Day 93 - Mynah screens


September 26, 2018

Gallery 226 has only two displays. One is a large room constructed in 1985 by Japanese craftsmen and modeled on the main room of the guest residence  of a temple outside Kyoto. It uses materials and techniques typical of the Momoyama period (1573-1615) and is notable for its high ceilings and the harmony of the warm tan and brown tones of its wooden beams, tatami mats, and sliding screens. Along one of the room's walsl is a long platform above which hangs a scroll with three large. bold characters that mean "profound sincerity," a state of mind considered important for achieving enlightenment. The room has no furniture. I'm not clear about the purpose to which such a room would have been put. It is easy, however, to imagine a group of priests sitting on the floor in silent meditation while facing  the platform and the scroll.
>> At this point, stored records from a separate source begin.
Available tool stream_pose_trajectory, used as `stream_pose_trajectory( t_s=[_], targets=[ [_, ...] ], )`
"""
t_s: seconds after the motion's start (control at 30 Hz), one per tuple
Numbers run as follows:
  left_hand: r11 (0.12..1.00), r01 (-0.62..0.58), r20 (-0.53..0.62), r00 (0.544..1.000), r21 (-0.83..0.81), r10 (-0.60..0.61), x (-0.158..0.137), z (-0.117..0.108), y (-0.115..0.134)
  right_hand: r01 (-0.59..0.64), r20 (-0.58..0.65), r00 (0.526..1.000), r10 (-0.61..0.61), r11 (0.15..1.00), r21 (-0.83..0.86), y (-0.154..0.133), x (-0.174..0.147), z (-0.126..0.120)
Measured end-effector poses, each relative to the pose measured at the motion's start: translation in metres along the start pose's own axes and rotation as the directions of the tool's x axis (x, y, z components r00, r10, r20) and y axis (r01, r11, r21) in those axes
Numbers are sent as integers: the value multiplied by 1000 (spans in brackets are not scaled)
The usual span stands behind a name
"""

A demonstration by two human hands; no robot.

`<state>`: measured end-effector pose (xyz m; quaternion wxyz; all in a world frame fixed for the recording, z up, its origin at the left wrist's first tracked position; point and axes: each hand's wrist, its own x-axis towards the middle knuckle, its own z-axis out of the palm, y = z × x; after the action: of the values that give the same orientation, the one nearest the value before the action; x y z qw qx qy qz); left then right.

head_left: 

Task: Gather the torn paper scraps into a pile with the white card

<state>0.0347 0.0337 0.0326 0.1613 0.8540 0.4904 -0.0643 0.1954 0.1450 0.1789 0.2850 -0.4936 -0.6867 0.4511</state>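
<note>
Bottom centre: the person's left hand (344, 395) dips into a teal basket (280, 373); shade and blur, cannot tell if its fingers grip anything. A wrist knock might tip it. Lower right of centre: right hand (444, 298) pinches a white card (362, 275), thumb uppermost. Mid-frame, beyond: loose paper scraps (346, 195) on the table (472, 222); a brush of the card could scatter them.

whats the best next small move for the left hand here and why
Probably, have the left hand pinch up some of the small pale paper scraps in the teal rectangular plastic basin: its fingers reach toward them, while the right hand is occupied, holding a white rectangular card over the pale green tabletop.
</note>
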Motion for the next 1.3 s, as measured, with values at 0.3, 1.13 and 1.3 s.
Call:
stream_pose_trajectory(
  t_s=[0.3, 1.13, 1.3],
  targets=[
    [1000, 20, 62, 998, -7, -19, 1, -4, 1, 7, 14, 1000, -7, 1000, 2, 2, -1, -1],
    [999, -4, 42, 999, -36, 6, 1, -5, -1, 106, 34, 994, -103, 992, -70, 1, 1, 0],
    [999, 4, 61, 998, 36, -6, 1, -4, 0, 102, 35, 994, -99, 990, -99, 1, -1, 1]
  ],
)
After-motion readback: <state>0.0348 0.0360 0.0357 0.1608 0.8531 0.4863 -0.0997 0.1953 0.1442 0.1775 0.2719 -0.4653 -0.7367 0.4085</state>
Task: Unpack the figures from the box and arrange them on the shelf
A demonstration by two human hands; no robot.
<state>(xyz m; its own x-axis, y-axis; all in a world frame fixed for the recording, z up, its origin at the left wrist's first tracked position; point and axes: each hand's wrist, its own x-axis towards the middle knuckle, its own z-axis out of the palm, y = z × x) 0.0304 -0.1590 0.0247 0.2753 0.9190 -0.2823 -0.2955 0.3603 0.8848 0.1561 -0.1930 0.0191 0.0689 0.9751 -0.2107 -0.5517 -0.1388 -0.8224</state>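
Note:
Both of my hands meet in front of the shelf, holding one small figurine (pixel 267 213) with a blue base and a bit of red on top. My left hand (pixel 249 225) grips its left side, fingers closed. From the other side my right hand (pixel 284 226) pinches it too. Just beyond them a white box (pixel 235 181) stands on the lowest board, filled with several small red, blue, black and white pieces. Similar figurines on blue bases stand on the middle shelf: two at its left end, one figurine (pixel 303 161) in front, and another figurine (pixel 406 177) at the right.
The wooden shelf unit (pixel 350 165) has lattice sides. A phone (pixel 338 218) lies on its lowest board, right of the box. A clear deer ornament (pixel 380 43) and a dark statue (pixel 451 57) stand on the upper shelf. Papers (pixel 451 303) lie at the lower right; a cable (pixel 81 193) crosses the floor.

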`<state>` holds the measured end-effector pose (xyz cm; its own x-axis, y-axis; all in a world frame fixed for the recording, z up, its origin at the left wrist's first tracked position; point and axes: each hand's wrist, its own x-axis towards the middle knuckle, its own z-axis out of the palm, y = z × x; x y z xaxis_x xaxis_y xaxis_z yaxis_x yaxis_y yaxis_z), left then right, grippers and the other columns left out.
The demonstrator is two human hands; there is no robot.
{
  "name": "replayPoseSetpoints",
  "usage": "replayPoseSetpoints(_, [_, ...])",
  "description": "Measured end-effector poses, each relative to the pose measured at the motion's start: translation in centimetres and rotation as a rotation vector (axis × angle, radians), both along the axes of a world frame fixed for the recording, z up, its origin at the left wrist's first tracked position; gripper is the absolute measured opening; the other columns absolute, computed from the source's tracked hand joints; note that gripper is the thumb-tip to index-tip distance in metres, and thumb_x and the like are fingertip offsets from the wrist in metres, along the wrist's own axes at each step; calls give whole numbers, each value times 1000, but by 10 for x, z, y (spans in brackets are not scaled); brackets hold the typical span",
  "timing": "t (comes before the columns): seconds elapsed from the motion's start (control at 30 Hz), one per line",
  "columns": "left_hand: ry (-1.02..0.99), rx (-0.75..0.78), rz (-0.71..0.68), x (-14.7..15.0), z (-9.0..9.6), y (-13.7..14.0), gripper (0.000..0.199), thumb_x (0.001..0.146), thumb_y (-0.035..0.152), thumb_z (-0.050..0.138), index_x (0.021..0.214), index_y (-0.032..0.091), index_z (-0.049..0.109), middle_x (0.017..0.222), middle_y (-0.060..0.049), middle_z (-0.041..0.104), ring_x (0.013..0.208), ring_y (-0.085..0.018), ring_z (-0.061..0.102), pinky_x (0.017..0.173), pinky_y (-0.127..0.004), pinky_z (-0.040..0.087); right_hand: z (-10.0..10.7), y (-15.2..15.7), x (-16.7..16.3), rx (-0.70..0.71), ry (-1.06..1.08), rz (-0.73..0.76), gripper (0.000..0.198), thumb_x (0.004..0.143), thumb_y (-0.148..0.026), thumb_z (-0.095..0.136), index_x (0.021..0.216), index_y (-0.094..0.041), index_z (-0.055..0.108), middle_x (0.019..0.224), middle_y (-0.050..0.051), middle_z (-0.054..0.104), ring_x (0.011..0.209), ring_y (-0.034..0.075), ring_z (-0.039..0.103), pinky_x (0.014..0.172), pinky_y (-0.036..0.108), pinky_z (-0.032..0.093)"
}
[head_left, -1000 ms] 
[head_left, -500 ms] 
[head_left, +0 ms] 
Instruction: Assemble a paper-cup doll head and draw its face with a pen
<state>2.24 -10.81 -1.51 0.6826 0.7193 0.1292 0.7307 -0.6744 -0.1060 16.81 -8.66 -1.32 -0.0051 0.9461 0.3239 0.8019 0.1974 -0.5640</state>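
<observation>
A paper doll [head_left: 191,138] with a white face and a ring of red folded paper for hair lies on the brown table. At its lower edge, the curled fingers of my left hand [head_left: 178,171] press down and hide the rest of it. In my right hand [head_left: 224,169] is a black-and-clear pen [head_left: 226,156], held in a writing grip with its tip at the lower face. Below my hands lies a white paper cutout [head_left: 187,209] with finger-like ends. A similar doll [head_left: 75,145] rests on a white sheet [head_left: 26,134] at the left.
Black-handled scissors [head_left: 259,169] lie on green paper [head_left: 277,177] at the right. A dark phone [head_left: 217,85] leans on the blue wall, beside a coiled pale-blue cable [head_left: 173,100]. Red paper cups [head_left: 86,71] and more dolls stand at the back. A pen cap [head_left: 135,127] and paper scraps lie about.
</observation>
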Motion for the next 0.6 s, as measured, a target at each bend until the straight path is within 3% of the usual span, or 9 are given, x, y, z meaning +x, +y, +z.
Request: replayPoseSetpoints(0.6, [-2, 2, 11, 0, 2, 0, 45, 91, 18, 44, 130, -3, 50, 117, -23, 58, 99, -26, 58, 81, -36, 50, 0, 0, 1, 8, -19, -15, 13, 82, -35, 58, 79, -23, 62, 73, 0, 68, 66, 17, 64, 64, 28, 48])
The second display, shown in the photo, is of another pair of six-panel screens that were painted in the early 17th century. The screens are similar in size  to the spring and autumn screens described in the previous entry. Here, however, both screens have the same motif: a flock of mynah birds, painted in black against a beige paper ground. Between five and 14 birds occupy each of the 12 individual panels. The birds are all approximately the same size, but they are shown in different activities and attitudes. A number fly through the air in V formation while some of their counterparts on the ground turn their necks to look up at them. Other birds on the ground appear to be grooming themselves, foraging for food, guarding a nest, or otherwise doing whatever mynah birds do (chattering away?). The birds are positioned at different angles:.Some are in profile, others face away from the viewer; still others face forward, as if they are about to dive-bomb something on the ground. Some of the airborne birds seem to be soaring, so that the white undersides of their wings are visible.
 It's obvious that the painter had a deep knowledge of mynah birds' physiology and behavior.

When I first looked at the screens, I wondered whether they had symbolic meaning- whether, for example, the birds on the ground that are looking up at their flying brethren do so with submissiveness or resentment, while the other birds on the ground are simply indifferent.  It seems that I may have been onto something, although the answer is uncertain. According to the caption, in East Asian literary tradition, mynah birds were regarded as symbols of honesty, independent thinking, and resistance to authority. 

Undoubtedly my question is rooted in some measure in the  current political situation in 21st-century America. But there is something oddly comical about the birds, and the element of humor is definitely missing from the current American scene, except perhaps in the form of savage satire.